Sub-Sahara Mining & Industrial Journal
Mining News

Sibanye-Stillwater says mining sector must compenstate for SA Government weaknesses

NEAL Froneman, CEO of Sibanye-Stillwater, said it was critical that South Africa’s private sector increased efforts to support communities living near its mines as it did not expect service delivery from the country’s government to improve.

Commenting in the group’s annual report published this week, Froneman said: “Anticipating continued weakness in state capacity for delivery of public services, we foresee an increasing need for private sector-led initiatives to compensate for these shortcomings in order to sustain a stable society in our operating areas”.

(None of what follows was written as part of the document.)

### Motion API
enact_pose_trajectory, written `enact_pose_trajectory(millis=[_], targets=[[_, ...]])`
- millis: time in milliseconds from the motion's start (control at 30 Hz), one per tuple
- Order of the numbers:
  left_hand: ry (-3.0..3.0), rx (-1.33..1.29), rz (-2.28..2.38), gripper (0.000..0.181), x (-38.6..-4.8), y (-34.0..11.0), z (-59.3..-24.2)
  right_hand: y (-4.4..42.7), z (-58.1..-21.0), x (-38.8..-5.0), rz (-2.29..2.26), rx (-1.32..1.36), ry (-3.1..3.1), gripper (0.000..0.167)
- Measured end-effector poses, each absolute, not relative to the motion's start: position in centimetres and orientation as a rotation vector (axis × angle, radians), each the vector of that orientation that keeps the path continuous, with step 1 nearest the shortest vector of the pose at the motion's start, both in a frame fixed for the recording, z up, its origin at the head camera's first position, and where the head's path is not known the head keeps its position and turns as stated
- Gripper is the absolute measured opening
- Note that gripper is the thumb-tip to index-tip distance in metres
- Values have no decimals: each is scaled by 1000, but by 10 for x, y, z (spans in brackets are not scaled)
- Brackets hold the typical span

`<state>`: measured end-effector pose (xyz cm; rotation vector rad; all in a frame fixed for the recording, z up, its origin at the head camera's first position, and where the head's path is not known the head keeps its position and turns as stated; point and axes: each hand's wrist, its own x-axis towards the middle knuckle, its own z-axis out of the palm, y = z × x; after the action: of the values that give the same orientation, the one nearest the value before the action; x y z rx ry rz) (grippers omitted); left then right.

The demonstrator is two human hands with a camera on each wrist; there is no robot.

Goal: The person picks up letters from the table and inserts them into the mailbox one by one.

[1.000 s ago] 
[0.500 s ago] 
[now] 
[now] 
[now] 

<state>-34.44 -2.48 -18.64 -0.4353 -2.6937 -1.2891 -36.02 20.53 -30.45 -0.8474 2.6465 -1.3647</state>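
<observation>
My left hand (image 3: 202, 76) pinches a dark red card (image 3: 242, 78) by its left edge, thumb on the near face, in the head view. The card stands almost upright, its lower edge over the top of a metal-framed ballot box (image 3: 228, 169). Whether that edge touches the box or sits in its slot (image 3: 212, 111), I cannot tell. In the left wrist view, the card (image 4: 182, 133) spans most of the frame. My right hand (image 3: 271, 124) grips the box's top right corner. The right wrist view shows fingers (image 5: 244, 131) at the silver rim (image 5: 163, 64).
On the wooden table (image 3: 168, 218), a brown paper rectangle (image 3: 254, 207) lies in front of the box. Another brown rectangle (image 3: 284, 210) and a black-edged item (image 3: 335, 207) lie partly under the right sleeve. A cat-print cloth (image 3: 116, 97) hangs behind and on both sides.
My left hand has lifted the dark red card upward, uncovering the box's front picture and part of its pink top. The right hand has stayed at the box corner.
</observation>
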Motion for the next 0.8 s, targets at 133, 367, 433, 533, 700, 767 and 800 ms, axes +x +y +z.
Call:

He added that business competitiveness in South Africa would also continue to suffer as the government failed to adopt appropriate policy reforms.

“With the future direction of political ideology uncertain, we have limited expectations for a regulatory framework that is more favourable to business competitiveness and conducive to investment,” he said.

Froneman’s comments also come at a time when South Africa sank to fresh lows in terms of the attractiveness of the country to foreign mining investors.

According to the influential Fraser Institute’s Annual Survey of Mining Companies 2021, the country’s mining sector is now nestled among the 10 least attractive investment destinations. The Minerals Council South Africa said the results of the survey were distressing.

“This is a deeply disappointing reflection of the state of mining in South Africa. It is worrying that the trend remains downwards rather than stabilising or improving,” said Minerals Council CEO, Roger Baxter.

The Fraser Institute’s Investment Attractiveness Index is weighted 40% by policy and 60% by mineral potential, the council said.